L’elemento paranormale in Veronica, purtroppo non convince mai fino in fondo. Un po’ perché rimane troppo ancorato ad una dimensione “onirica” che lo spettatore più smaliziato non potrà fare a meno di vedere come una cosa più simbolica che realmente pericolosa; in secondo luogo perché Paco Plaza semplicemente, forse per risorse limitate (gli effetti speciali sono pochi e poco elaborati), forse per visione autoriale, non riesce mai veramente a portare a casa un vero momento di terrore anche quando vuole essere più esplicito. Non c’è una vera scena al cardiopalma come gli ultimi minuti del primo REC, per capirci. Questo perché inquadrature, tempi, espedienti visivi e reazioni dei personaggi sono francamente troppo prevedibili e non supportati da una messa in scena di reale impatto.

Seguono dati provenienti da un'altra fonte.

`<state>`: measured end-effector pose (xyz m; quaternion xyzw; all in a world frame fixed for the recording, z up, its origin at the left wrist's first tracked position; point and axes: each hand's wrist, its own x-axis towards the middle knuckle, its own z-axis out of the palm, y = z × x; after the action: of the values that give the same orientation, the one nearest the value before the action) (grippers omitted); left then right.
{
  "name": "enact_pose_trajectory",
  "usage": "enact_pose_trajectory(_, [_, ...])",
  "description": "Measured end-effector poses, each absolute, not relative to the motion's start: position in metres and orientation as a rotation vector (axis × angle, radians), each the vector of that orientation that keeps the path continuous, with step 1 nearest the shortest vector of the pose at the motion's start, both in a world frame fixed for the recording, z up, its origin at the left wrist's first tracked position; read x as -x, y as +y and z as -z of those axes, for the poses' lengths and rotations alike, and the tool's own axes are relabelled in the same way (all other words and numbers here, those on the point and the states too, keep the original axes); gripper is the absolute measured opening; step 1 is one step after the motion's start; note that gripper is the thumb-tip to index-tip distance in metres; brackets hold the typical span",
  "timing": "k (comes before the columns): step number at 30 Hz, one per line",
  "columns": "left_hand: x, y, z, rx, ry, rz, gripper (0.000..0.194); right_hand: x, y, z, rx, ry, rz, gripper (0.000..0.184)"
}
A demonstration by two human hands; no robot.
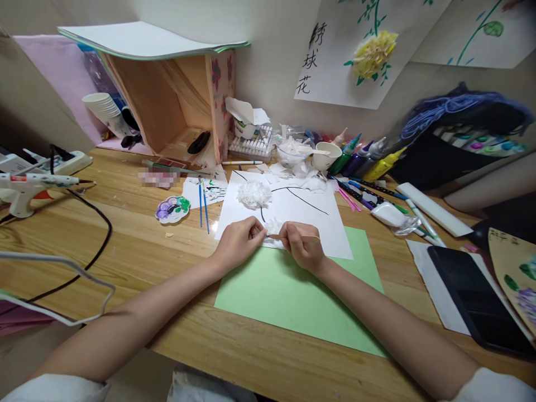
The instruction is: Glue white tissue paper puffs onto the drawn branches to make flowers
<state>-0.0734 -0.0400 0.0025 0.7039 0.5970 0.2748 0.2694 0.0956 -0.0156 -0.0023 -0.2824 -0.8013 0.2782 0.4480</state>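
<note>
My right hand (304, 243) is closed round a thin wooden stick (274, 237), whose tip points left at my other hand. My left hand (238, 240) is pinched shut at that tip; what lies between its fingers is too small to make out. Just behind the fingertips, a small white ruffled tuft (274, 224) rests on a white sheet (335, 237) with black painted branch lines. Farther back on this sheet sits a fuller white paper flower (254, 195). Under the white sheet lies a green sheet (301, 301).
At left are a hot glue gun (31, 190) with its cable, a paint palette (172, 209) and two blue brushes (203, 206). Behind stand a plastic bowl (293, 152), a paper cup (326, 155) and paint bottles (349, 153). A phone (477, 296) lies at right.
</note>
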Motion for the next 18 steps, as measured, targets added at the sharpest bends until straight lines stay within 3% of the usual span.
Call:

La presenza demoniaca di questo film è veramente anonima e poco incisiva, e ogni volta che fa capolino, nel suo essere un po’ patetica e un po’ mossa secondo schemi troppo insipidi e già visti, finisce per smorzare tutto quel crescendo di suspanse che, di tanto in tanto, è avvertibile, ma troppe volte fine a sé stesso. Peccato perché per il resto, non se la cava male il buon Paco, con una regia finalmente libera dalle briglie del mockumentary di esprimersi a dovere. Pacata ma lucida, con anche qualche guizzo, come la capacità di andare a ben descrivere gli anni ’90 in cui è ambientato il film, con scelte stilistiche altrettanto “vintage” (vedasi dissolvenze e sovrapposizioni di montaggio molto retro).
Verdetto
Veronica è un film anche intellettualmente più ambizioso di quello che ci si potrebbe pensare. Un’opera un po’ borderline che vuole tenersi a metà tra l’horror convenzionale soprannaturale e quello psicologico, per lasciare poi lo spettatore libero di interpretare i fatti (a quanto pare realmente accaduti) come vuole, cercando di dare la chiave di lettura che preferisce. Un modo di fare un po’ paraculo che spesso si trasforma in una lama a doppio taglio. Per un film che riesce in questo tipo di operazione con successo, come ad esempio Babadock, ce ne sono altri cento come Veronica che pur cercando di fare qualcosa in più, non sono né carne né pesce, diventano solo noiosi. Esatto, mi spiace, ma Veronica, pur essendo un film diretto dignitosamente, ben interpretato, con delle buone idee, diluisce veramente troppo la narrazione e si perde in un bicchiere ’acqua fatto di banalità proprio nel momento in cui dovrebbe destare maggiormente lo spettatore. Non è un brutto film. I brutti film sono altri. Una visione se la merita tutto sommato vista e considerata la comodità di fruizione per mezzo di Netflix. Chissà magari vi rapirà più di quanto sia riuscito a fare con me.